Молчание. Федот Якимыч хрустает прошлогоднюю соленую капусту – любимое его кушанье – и время от времени сбоку поглядывает на жену. Он чувствует себя немного виноватым: погорячился и обругал жену ни за что.
– Так простоволосая? – спрашивает он и улыбается в бороду. – Ах, чучело гороховое!
– Ничего не чучело: она по своей вере и одевается, как там у них, в немцах, бабам полагается. Мы по-своему, а они по-своему… Только оно со стороны-то все-таки смешно.
– Никашка – гордец, а Левонид как будто ничего, – в раздумье говорит Федот Якимыч. – Левонид поочестливее будет…
– А што говорят другие-то про них?
– Да разное… Уехали свои, а приехали чужие, – што тут разговаривать?
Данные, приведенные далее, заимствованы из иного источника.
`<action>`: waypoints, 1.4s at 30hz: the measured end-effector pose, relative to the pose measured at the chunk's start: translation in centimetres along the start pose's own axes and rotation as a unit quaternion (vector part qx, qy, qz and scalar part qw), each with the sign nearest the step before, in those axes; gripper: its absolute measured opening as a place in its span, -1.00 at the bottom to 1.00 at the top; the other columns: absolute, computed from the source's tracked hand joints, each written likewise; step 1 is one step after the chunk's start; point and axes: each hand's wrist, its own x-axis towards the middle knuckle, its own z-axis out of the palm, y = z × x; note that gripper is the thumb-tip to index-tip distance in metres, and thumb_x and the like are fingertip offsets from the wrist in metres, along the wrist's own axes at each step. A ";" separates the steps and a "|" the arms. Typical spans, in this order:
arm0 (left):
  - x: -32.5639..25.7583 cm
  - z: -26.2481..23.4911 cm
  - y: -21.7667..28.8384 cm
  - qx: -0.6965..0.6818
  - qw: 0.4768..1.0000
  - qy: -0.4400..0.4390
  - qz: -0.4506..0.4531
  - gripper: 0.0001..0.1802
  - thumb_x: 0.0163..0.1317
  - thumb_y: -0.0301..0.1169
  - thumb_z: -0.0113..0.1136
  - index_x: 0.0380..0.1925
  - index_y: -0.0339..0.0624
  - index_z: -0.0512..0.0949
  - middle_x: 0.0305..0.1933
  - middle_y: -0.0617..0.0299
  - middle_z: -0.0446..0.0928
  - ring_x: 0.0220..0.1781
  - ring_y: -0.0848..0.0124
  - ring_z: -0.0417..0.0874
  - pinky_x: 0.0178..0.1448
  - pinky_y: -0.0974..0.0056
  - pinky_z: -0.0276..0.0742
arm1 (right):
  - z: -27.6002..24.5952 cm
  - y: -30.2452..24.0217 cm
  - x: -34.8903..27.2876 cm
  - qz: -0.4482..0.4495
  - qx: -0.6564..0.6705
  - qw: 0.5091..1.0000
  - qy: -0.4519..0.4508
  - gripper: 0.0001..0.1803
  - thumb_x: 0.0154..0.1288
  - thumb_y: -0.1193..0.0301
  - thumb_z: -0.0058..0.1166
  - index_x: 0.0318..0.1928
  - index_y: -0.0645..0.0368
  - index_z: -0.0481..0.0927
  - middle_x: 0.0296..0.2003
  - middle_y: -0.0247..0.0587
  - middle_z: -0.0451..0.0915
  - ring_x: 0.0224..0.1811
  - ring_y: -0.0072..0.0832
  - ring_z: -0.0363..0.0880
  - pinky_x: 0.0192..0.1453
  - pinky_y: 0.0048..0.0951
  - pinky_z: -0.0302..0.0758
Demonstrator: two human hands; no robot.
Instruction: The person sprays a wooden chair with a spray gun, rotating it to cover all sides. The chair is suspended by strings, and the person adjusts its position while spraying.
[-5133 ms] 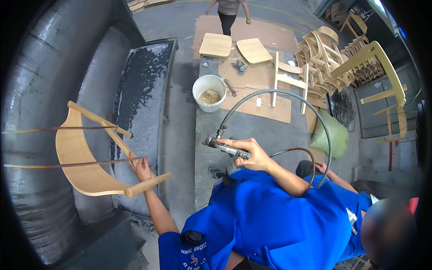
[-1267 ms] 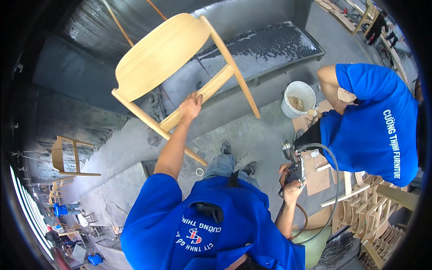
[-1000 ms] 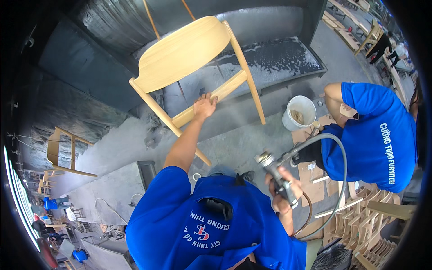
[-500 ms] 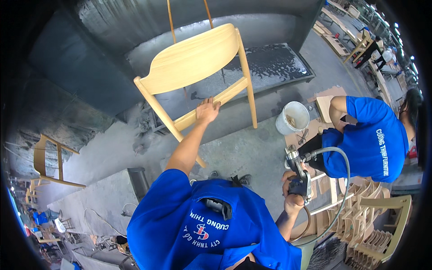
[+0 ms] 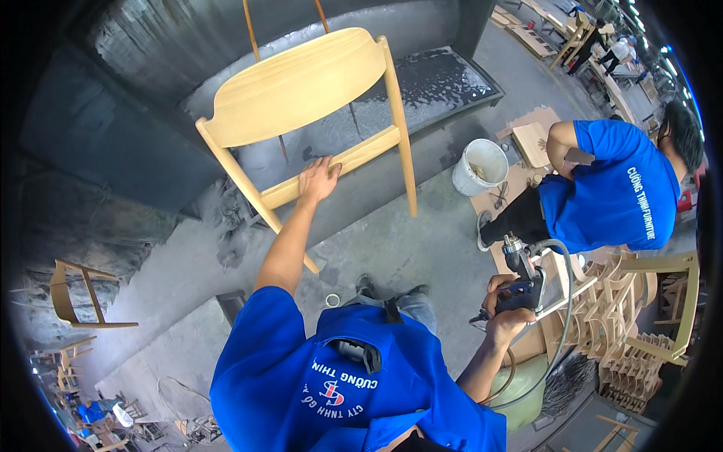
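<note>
At the bottom centre of the frame, a bright blue short-sleeved cloth shirt [image 5: 263,369] bears white lettering, partly lost in folds, around a small red-and-white emblem. Right of it, the person's right hand [image 5: 509,321] is closed around the dark grip of a metal spray gun [image 5: 525,282] with a silvery nozzle; a smooth grey hose [image 5: 566,301] arches down from it.

In the upper middle, the person's left hand [image 5: 319,179] lies on the lower rail of a pale, grained wooden chair frame [image 5: 301,87], fingers over the rail; whether they grip underneath cannot be told. The frame has a broad, curved back and round, tapering legs, and stands tilted in the picture.

Right of centre, a round white bucket [image 5: 461,179] contains something tan, too unclear to name. Beside it, a co-worker's blue shirt [image 5: 602,203] shows white printing across the back, above stacked, curved pale wooden parts [image 5: 599,309].

Behind the chair, a long dark metal tray [image 5: 491,98] has patchy whitish residue. At far left hangs another wooden chair frame [image 5: 64,301].
</note>
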 end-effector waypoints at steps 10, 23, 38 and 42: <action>-5.8 -1.2 4.6 0.012 1.000 -0.002 -0.008 -0.38 0.46 0.10 -0.03 0.25 -0.11 0.56 0.25 0.02 0.61 0.28 0.02 0.60 0.39 0.01 0.46 | -4.8 0.9 -6.6 0.011 0.189 0.952 -0.242 0.28 0.09 -0.58 -0.02 0.30 0.49 0.49 -0.65 -0.13 0.52 -0.76 -0.65 0.31 -0.64 -0.58 0.21; -12.5 -2.1 14.6 0.008 1.000 -0.006 -0.026 -0.37 0.46 0.13 -0.05 0.25 -0.06 0.58 0.24 0.01 0.64 0.28 0.00 0.62 0.34 -0.01 0.48 | -15.7 0.8 -8.9 0.034 0.103 0.993 -0.037 0.32 0.05 -0.63 -0.17 0.48 0.27 0.29 -0.44 -0.11 0.61 -0.75 -0.75 0.18 -0.65 -0.66 0.10; -15.1 -3.1 22.6 0.069 0.994 -0.044 -0.072 -0.25 0.27 0.10 0.06 0.39 -0.02 0.49 0.31 -0.06 0.59 0.36 -0.03 0.58 0.43 0.02 0.40 | -20.0 10.4 -8.8 0.072 0.125 0.989 -0.014 0.29 0.16 -0.61 -0.27 0.51 0.29 0.22 -0.42 -0.20 0.57 -0.76 -0.75 0.13 -0.67 -0.64 0.08; -16.3 -3.8 24.8 0.081 0.995 -0.035 -0.051 -0.23 0.23 0.05 0.09 0.38 -0.11 0.47 0.29 -0.10 0.59 0.31 -0.03 0.60 0.37 0.00 0.45 | -20.7 11.0 -8.4 0.040 0.175 0.983 -0.049 0.26 0.14 -0.58 -0.15 0.42 0.36 0.35 -0.47 -0.18 0.58 -0.74 -0.75 0.18 -0.64 -0.65 0.11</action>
Видно будет потом.
Опять молчание. Федот Якимыч сосредоточенно хлебал деревянной ложкой молоко из деревянной чашки. Дома старики живут совсем просто и едят деревянными ложками. Для гостей есть и дорогая фаянсовая посуда, и столовое серебро, и салфетки, а без гостей зачем стеснять себя?
– Больно охота мне поглядеть эту самую немку, – неожиданно заявляет Амфея Парфеновна, когда ужин уже кончается. – Не видала я их сроду, какие они такие есть на белом свете…
– Такие же, как и все бабы: костяные да жиленые, – шутливо отвечает Федот Якимыч.
– Ты-то видал, а я нет…
После ужина в светлице шло вечернее богомолье: Амфея Парфеновна читала «канун», а Федот Якимыч откладывал поклоны по ременной лестовке. Немушка Пелагея всегда присутствовала при этой молитве и повторяла каждое движение Амфеи Парфеновны. Она же потом провожала свою «владыку» в спальню и укладывала в постель, – Федот Якимыч приходил потом. Лежа в постели, Амфея Парфеновна все о чем-то думала, а когда пришел Федот Якимыч, она сонным голосам проговорила:
– Ужо как-нибудь в гости немку позову.
– Тоже и придумала! – изумился старик.
– А ежели я не видала?
III
Мысль о немке засела в голове Амфеи Парфеновны гвоздем. Сначала Федот Якимыч посмеялся над этой затеей, а потом нахмурился. Легко сказать, зазвать немку в гости, да еще вместе с мужем, потому что хотя она и немка, а все-таки как ее одну-то в чужой дом привести?